À LA UNE DU 22 JUIL 2026

Exfiltration du maire d’Alès par le RAID suite à des menaces inquiétantes

Par Hugo Clement - 22 Juil 2026, 07:45

L’alarmante situation à Alès a provoqué une onde de choc parmi ses habitants. Dans la nuit du 20 au 21 juillet, le maire Christophe Rivenq a été exfiltré de son domicile par le RAID, en réponse à des menaces sérieuses attribuées à la DZ Mafia. Cette intervention fait resurgir des craintes face à la montée de la criminalité dans le Gard, un département qui n’avait jamais connu une telle escalade de violence à l’encontre de ses élus.

Alès : un maire en danger face à la criminalité organisée

Cette affaire a débuté le 16 juillet, lorsque Christophe Rivenq a découvert deux balles de calibre 9 mm dans sa boîte aux lettres, signées par un tag de la « DZ Mafia ». Cette découverte, associée à des inscriptions menaçantes sur la clôture de sa propriété, a conduit le maire à alerter la police et à porter plainte. « Nous prenons les menaces au sérieux », avait-il déclaré, conscient du danger qu’il encourait.

L’exfiltration a été déclenchée après la découverte d’un véhicule suspect près de sa résidence. Selon les informations publiées sur le site info.fr, la Juridiction interrégionale spécialisée (JIRS) de Marseille a rapidement pris en charge l’enquête, en collaboration avec le Parquet national anti-criminalité organisée.

La DZ Mafia : une menace bien ancrée dans le Gard

Cette organisation criminelle, spécialisée dans le narcotrafic, est actuellement en forte expansion dans le sud de la France, notamment dans des villes comme Alès. Le ministre de l’Intérieur, Laurent Nuñez, a averti que la DZ Mafia voit Alès comme un territoire stratégique, le qualifiant de « très convoité » par les réseaux de criminalité organisée.

Sous la direction de Rivenq, la ville a intensifié ses efforts pour éradiquer les points de deal et a renforcé la coopération avec les autorités. Ce changement de cap a sans doute provoqué la colère et les représailles des trafiquants, soulignant les dangers que courent les élus engagés dans cette lutte.

Inquiétude croissante parmi les habitants

L’exfiltration du maire a suscité des réactions alarmées parmi les habitants d’Alès. Nombre d’entre eux craignent une montée de la violence similaire à des situations observées dans des villes comme Marseille. « Voilà Marseille qui arrive », a confié une commerçante, résumant un sentiment d’inquiétude témoignant d’une peur diffuse au sein de la population.
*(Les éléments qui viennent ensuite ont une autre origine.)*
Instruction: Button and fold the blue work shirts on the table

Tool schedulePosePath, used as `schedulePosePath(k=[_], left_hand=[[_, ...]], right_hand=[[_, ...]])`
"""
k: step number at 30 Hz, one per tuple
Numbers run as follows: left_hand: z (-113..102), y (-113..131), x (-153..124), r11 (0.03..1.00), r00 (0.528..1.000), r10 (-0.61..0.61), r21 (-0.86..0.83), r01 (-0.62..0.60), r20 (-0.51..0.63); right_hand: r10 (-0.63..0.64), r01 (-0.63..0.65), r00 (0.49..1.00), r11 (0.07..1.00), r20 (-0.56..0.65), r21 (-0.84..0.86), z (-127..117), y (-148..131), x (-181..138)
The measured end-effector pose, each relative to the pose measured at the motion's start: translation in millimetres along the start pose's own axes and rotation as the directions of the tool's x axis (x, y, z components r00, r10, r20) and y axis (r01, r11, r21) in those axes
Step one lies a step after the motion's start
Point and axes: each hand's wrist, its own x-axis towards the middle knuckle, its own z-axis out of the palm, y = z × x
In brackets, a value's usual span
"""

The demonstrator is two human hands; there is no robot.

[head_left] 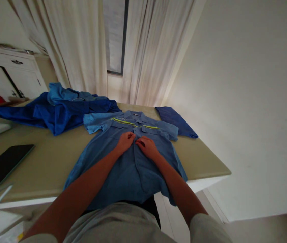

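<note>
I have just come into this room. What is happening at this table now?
A person's left hand and right hand are together at the middle front of a blue short-sleeved shirt, below its yellow stripe. The shirt lies front up on the table, collar away from the person, its hem over the near edge. What the fingertips hold is too small to tell. Other blue garments lie heaped at the far left.

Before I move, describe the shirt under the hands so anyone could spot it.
Find the tan table before the curtains. At its near edge lies a blue shirt, the left hand and right hand at its button front. Unlike the crumpled blue pile to its left and the plain dark blue cloth to its right, it lies spread out, a yellow stripe across its chest.
</note>
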Motion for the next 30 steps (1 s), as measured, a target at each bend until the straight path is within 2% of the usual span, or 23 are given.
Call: schedulePosePath(k=[9,13,17,19,21,22,24,27,30], left_hand=[[-2,6,-4,0.987,1.000,0.000,-0.163,0.000,0.003],[-4,11,-6,0.971,0.999,-0.035,-0.238,0.035,0.003],[-5,12,-3,0.974,0.999,-0.042,-0.219,0.048,0.033],[-6,10,-2,0.988,0.998,-0.011,-0.151,0.020,0.063],[-8,7,-4,0.997,0.991,0.075,0.021,-0.078,0.114],[-8,6,-6,0.979,0.979,0.127,0.140,-0.150,0.159],[-8,3,-14,0.881,0.938,0.197,0.368,-0.297,0.285],[-6,3,-22,0.725,0.888,0.155,0.561,-0.400,0.433],[-3,5,-17,0.656,0.882,0.079,0.642,-0.396,0.464]], right_hand=[[-0.023,0.022,0.999,1.000,0.029,0.013,-4,0,2],[0.052,-0.050,0.993,0.999,-0.109,0.020,-1,-1,1],[0.125,-0.114,0.969,0.992,-0.211,0.061,2,3,2],[0.149,-0.130,0.966,0.986,-0.210,0.103,2,6,4],[0.177,-0.146,0.958,0.978,-0.225,0.145,2,9,5],[0.192,-0.156,0.952,0.974,-0.239,0.163,1,11,5],[0.216,-0.168,0.938,0.967,-0.272,0.189,1,13,5],[0.217,-0.155,0.935,0.961,-0.281,0.229,0,15,6],[0.175,-0.121,0.963,0.961,-0.206,0.248,-9,10,8]])
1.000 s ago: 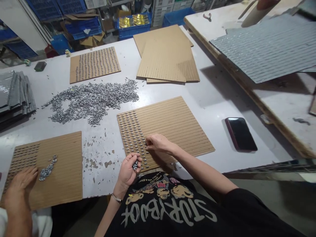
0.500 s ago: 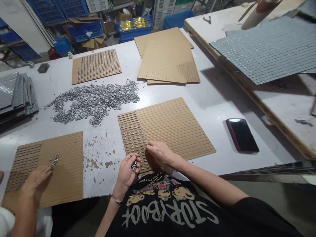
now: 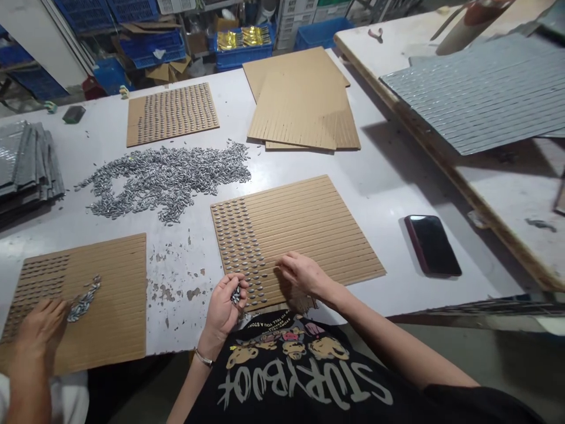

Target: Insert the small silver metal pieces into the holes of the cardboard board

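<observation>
A ridged cardboard board lies in front of me, its left side filled with rows of small silver oval pieces set in the grooves. Over the board's lower left corner, my left hand is closed around a clutch of the same silver pieces. My right hand hovers over the bare ridges just right of the filled rows. Its fingers are curled together, and whatever they may hold is hidden.
Beyond the board spreads a loose heap of silver pieces. A co-worker's hand works at another grooved board on the left. Cardboard sheets lie at the back; a phone rests to the right.
My right hand has shifted right, away from the filled rows. My left hand has moved slightly left. The co-worker's hand has drawn left, exposing more loose pieces on their board.
</observation>
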Tool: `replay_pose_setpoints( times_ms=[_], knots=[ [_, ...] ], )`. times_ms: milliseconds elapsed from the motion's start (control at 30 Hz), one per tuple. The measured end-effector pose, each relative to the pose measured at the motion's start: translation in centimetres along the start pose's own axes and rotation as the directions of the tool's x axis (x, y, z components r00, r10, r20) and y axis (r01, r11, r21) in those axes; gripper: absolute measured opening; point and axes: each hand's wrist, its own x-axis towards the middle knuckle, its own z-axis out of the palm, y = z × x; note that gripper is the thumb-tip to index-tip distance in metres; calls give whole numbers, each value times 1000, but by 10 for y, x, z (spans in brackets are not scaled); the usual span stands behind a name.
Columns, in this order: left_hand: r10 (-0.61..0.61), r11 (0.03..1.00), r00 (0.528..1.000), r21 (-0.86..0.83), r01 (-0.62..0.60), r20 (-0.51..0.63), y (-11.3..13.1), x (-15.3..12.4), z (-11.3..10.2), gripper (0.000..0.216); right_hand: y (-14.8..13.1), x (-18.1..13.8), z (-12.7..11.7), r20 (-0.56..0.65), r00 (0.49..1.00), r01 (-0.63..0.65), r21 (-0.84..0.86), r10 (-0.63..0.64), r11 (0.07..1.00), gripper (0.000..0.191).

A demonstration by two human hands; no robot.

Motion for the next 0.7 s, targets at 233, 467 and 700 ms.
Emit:
replay_pose_setpoints(
  times_ms=[233,467,700],
  knots=[
    [16,1000,1000,6,-16,8,3,2,3,27,-14,6,1,37,982,-184,403,185,896,18],
    [-4,1000,1000,2,4,3,-2,4,-2,29,-32,12,30,-152,970,-135,304,188,943,17],
    [-11,1000,1000,-8,11,13,1,5,-1,28,-33,14,43,-157,953,-235,161,260,959,15]
  ],
)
Cette situation inédite à Alès questionne la sécurité des élus locaux et l’efficacité des mesures mises en place pour lutter contre le crime organisé. La protection du maire a été renforcée, mais les véritables enjeux pour la ville demeurent.

Un contexte alarmant

Alès, située dans les Cévennes, est une ville de 41 000 habitants qui n’a jusqu’ici jamais connu une telle tension sur son territoire. Cependant, les récentes prises de position du maire contre le narcotrafic révèlent un problème de fond qui affecte le quotidien de nombreux habitants.

La position géographique du Gard, sur un important axe de transit entre l’Espagne et l’Italie, en fait une cible privilégiée pour les organisations criminelles dédiées au narcotrafic. Les données du ministère de l’Intérieur montrent une augmentation des saisies de drogue dans le département au cours des dernières années, une tendance alarmante qui alerte les autorités locales.

Prochaines étapes de l’enquête

L’enquête se poursuit pour déterminer les responsables derrière les menaces visant Christophe Rivenq. Les forces de l’ordre analysent les éléments, notamment l’enveloppe contenant les balles et le véhicule suspect. L’objectif est clair : mettre fin à cette menace incessante qui pèse sur les élus courageux qui luttent contre le narcotrafic.

Christophe Rivenq a déclaré sa détermination à poursuivre sa politique anti-criminalité, malgré les risques. « Je sais les risques que je peux encourir, mais je ne céderai pas », a-t-il affirmé, affichant une ferme volonté de protéger les habitants de sa ville.

La situation d’Alès est à suivre de près, car elle pourrait bien cristalliser l’attention sur les défis que rencontrent les villes moyennes face à la criminalité organisée, mais aussi sur le rôle important des élus locaux dans cette lutte.